Member of the Texas House of Representatives from the 126th district
- In office January 8, 2007 – January 8, 2017
- Preceded by: Peggy Hamric
- Succeeded by: Kevin Roberts

Personal details
- Born: Patricia Fincher November 13, 1963 (age 62)
- Party: Republican
- Spouse: Sam Harless ​(m. 1985)​
- Children: 1
- Alma mater: LeTourneau University

= Patricia Harless =

Patricia Fincher Harless (born November 13, 1963) is a Texan politician and businesswoman who represented the 126th district in the Texas House of Representatives until 2017.

== Political career ==
Harless was appointed to the Texas Motor Vehicle Board overseeing the Texas Department of Motor Vehicles by Governor George W. Bush and later re-appointed by Governor Rick Perry, serving from 1998 to 2005.

She was elected to the Texas House of Representatives in 2006 for the 126th district as a member of the Republican Party. She was sworn in on January 8, 2007 succeeding Republican Peggy Hamric and was subsequently re-elected four times.

In 2016, she declined to seek re-election and was succeeded by Kevin Roberts.

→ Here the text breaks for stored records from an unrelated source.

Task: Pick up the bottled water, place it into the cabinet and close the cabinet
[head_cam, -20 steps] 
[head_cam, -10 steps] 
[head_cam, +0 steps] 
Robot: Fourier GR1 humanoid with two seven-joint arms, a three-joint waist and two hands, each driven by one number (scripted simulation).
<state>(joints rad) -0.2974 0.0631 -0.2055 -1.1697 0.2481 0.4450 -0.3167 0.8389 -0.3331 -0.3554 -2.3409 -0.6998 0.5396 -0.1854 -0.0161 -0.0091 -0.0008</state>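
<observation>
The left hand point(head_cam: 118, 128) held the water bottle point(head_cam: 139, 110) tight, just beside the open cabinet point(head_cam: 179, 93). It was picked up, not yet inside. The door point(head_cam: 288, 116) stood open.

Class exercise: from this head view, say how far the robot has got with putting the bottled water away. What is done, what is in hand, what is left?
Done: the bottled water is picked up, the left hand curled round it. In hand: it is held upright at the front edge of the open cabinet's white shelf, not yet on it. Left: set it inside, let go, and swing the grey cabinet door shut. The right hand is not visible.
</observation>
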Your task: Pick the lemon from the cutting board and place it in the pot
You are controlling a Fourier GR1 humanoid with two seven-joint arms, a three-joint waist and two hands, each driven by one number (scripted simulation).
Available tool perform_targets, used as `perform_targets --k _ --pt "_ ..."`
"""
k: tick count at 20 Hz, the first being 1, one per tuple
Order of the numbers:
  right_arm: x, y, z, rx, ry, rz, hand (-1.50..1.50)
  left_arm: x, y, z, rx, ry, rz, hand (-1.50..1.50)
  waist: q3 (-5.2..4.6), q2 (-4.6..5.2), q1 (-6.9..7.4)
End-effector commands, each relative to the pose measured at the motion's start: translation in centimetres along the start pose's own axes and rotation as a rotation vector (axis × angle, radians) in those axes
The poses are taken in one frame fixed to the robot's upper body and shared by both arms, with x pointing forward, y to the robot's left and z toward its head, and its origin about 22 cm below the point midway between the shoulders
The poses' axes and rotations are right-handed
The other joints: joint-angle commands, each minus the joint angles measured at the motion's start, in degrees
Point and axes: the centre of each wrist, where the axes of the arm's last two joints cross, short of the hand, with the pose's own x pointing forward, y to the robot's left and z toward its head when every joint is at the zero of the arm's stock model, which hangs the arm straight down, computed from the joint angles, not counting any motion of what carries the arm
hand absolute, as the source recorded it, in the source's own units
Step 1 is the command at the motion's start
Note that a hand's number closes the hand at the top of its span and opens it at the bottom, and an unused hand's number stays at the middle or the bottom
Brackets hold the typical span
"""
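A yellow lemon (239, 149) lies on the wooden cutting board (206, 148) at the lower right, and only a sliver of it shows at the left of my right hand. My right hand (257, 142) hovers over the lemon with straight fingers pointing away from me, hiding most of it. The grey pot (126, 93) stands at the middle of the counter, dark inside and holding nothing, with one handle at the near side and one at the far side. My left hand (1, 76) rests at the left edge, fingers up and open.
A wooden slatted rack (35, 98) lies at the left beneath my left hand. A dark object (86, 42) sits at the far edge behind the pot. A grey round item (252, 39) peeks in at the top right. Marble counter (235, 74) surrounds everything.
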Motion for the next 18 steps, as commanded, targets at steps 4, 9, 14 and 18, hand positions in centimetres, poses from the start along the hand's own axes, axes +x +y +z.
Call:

In 2019, Sam Harless was elected to the Texas House of Representatives for her former district.

== Electoral history ==

=== 2006 ===

Texas General Election, 2006: House District 126
| Party | Candidate | Votes | % |
| Republican | Patricia Harless | 18,112 | 64.77% |
| Democrat | Chad Khan | 9,114 | 32.59% |
| Libertarian | Oscar J. Palma, Jr. | 736 | 2.63% |
| Margin |  | 8,998 | 32.18% |

=== 2008 ===

Texas General Election, 2008: House District 126
| Party | Candidate | Votes | % |
| Republican | Patricia Harless (Incumbent) | 32,748 | 59.40% |
| Democrat | Chad Khan | 21,179 | 38.42% |
| Libertarian | Oscar J. Palma, Jr. | 1,204 | 2.18% |
| Margin |  | 11,569 | 20.98% |

=== 2010 ===

Texas General Election, 2010: House District 126
| Party | Candidate | Votes | % |
| Republican | Patricia Harless (Incumbent) | 25,534 | 68.14% |
| Democrat | Casey McKinney | 11,938 | 31.86% |
| Margin |  | 13,596 | 36.28% |

=== 2012 ===

Texas General Election, 2012: House District 126
| Party | Candidate | Votes | % |
| Republican | Patricia Harless (Incumbent) | 40,311 | 100.00% |
| Margin |  | 40,311 | 100.00% |

=== 2014 ===

Texas General Election, 2014: House District 126
| Party | Candidate | Votes | % |
| Republican | Patricia Harless (Incumbent) | 23,899 | 86.31% |
| Libertarian | Cris Hernandez | 3,791 | 13.69% |
| Margin |  | 20,108 | 72.62% |

== Personal life ==
Harless married Sam Harless in 1985 and has one child. She co-owns Fred Fincher Motors, a car dealership group founded by her parents in 1959, with her husband and previously served as CFO.